Data:
BEGIN

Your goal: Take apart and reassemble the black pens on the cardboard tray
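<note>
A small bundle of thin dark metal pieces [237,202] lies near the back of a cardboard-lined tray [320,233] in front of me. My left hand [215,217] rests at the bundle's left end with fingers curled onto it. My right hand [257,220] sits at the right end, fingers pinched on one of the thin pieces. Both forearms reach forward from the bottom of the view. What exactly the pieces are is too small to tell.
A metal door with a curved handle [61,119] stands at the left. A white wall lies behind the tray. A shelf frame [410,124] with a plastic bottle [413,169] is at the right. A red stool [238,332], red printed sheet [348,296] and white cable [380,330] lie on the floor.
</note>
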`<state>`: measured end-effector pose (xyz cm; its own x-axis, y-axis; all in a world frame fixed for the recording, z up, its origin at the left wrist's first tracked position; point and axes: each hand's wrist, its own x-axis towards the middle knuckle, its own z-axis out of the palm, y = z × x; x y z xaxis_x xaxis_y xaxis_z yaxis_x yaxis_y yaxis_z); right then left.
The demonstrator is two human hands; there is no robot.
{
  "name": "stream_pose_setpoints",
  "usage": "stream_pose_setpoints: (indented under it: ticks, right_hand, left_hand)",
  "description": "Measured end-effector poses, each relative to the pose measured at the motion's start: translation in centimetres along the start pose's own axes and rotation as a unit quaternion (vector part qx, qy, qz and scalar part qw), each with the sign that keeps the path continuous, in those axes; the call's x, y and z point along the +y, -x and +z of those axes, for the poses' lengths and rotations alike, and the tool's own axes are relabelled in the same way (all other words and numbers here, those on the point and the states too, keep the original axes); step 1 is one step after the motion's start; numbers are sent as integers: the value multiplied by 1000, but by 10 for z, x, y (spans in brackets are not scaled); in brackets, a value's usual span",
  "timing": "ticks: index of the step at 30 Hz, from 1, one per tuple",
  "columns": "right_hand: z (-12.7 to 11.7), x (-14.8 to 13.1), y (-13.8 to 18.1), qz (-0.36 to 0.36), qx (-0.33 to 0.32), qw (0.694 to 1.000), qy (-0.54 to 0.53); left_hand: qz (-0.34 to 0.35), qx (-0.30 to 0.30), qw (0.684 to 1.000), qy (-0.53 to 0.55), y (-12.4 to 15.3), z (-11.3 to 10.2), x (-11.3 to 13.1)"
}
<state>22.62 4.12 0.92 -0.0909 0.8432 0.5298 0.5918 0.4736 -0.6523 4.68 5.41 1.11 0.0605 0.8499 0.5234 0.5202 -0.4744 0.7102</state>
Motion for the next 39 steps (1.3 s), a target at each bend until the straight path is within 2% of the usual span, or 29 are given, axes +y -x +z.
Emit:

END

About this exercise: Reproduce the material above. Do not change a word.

Answer to the problem:
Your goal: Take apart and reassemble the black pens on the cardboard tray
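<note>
A small bundle of thin dark metal pieces [237,202] lies near the back of a cardboard-lined tray [320,233] in front of me. My left hand [215,217] rests at the bundle's left end with fingers curled onto it. My right hand [257,220] sits at the right end, fingers pinched on one of the thin pieces. Both forearms reach forward from the bottom of the view. What exactly the pieces are is too small to tell.
A metal door with a curved handle [61,119] stands at the left. A white wall lies behind the tray. A shelf frame [410,124] with a plastic bottle [413,169] is at the right. A red stool [238,332], red printed sheet [348,296] and white cable [380,330] lie on the floor.
</note>
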`<state>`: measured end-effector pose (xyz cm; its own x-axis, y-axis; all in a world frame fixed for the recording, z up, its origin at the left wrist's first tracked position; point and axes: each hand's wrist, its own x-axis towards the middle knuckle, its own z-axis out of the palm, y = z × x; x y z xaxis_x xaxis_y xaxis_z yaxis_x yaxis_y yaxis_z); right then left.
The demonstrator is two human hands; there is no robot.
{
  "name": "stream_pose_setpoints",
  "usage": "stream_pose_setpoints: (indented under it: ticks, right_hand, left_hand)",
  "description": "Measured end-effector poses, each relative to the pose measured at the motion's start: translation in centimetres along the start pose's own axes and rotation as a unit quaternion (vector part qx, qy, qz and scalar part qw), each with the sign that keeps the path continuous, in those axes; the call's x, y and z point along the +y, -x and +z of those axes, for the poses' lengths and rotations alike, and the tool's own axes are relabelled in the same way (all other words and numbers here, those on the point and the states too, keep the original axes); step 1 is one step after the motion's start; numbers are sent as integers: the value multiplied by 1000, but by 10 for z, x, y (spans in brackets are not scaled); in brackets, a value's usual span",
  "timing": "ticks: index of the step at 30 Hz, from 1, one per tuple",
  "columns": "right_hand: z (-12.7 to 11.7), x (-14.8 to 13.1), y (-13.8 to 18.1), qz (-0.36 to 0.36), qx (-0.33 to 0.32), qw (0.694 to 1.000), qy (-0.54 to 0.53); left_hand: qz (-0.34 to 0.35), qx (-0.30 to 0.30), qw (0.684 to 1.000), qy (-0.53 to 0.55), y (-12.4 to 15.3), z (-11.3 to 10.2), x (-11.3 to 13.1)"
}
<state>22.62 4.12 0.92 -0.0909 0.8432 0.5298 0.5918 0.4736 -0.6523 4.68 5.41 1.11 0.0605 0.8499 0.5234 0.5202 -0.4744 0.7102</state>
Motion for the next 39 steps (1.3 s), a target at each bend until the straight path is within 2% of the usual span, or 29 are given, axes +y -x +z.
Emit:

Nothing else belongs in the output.